(Beginning of Records for the task)

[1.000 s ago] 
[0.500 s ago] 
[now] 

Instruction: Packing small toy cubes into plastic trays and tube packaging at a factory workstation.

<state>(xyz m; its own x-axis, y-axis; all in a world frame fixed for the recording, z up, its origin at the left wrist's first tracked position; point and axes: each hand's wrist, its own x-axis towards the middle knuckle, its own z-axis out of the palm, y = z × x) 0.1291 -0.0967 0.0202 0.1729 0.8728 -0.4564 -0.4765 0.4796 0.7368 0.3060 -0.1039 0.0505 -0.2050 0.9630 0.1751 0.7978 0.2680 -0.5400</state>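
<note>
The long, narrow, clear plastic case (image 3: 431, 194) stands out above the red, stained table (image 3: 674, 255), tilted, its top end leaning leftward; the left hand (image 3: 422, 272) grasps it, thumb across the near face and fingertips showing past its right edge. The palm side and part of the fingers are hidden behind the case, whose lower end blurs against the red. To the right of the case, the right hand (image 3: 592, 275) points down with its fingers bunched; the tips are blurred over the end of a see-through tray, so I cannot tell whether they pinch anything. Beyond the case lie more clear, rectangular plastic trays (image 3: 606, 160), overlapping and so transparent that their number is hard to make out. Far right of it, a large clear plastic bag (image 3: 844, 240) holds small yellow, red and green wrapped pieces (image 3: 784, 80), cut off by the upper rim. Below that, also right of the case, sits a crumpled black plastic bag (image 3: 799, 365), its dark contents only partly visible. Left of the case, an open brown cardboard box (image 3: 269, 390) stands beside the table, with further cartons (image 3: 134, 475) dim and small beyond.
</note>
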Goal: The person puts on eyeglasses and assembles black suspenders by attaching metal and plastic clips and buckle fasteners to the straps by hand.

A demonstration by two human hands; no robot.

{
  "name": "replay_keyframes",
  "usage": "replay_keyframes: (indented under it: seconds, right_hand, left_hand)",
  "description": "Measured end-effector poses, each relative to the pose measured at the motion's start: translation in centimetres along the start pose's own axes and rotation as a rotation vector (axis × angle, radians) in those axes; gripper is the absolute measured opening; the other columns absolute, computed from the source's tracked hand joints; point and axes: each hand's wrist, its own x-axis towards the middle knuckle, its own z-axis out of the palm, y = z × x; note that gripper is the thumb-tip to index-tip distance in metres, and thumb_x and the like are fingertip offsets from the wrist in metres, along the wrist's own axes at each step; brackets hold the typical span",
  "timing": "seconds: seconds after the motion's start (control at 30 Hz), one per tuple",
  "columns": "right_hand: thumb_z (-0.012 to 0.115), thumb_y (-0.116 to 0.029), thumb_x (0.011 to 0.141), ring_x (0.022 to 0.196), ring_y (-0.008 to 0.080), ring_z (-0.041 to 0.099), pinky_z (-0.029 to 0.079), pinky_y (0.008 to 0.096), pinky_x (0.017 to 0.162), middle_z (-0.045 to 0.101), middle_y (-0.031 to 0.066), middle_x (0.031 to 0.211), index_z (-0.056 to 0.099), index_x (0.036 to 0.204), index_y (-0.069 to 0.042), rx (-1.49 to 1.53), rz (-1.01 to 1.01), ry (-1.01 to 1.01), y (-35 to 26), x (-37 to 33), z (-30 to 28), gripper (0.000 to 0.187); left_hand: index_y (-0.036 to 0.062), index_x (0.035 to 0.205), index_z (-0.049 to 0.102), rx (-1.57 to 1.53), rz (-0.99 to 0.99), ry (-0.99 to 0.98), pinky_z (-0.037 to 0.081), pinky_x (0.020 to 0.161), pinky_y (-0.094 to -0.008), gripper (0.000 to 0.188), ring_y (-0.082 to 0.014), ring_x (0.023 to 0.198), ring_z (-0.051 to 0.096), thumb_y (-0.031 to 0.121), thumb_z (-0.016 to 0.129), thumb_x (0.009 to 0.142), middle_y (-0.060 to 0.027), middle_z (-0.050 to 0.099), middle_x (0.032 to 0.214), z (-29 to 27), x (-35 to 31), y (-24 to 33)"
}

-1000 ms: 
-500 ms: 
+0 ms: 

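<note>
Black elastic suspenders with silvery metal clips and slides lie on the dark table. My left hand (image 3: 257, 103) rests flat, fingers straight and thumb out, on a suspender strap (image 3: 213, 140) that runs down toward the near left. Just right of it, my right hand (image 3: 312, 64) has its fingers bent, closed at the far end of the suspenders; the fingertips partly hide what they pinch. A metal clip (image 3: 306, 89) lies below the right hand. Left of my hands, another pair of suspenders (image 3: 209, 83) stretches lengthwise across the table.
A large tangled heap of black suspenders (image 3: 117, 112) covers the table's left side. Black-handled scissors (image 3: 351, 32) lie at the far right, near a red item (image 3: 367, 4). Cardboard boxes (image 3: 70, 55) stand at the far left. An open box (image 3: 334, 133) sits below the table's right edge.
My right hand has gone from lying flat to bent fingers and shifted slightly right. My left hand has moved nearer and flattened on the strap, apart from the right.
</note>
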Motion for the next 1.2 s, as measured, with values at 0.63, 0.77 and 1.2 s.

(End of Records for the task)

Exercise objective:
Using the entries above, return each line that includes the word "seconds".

Task output:
  "usage": "replay_keyframes: (indented under it: seconds, right_hand, left_hand)",
  "timing": "seconds: seconds after the motion's start (control at 30 Hz), one per tuple",

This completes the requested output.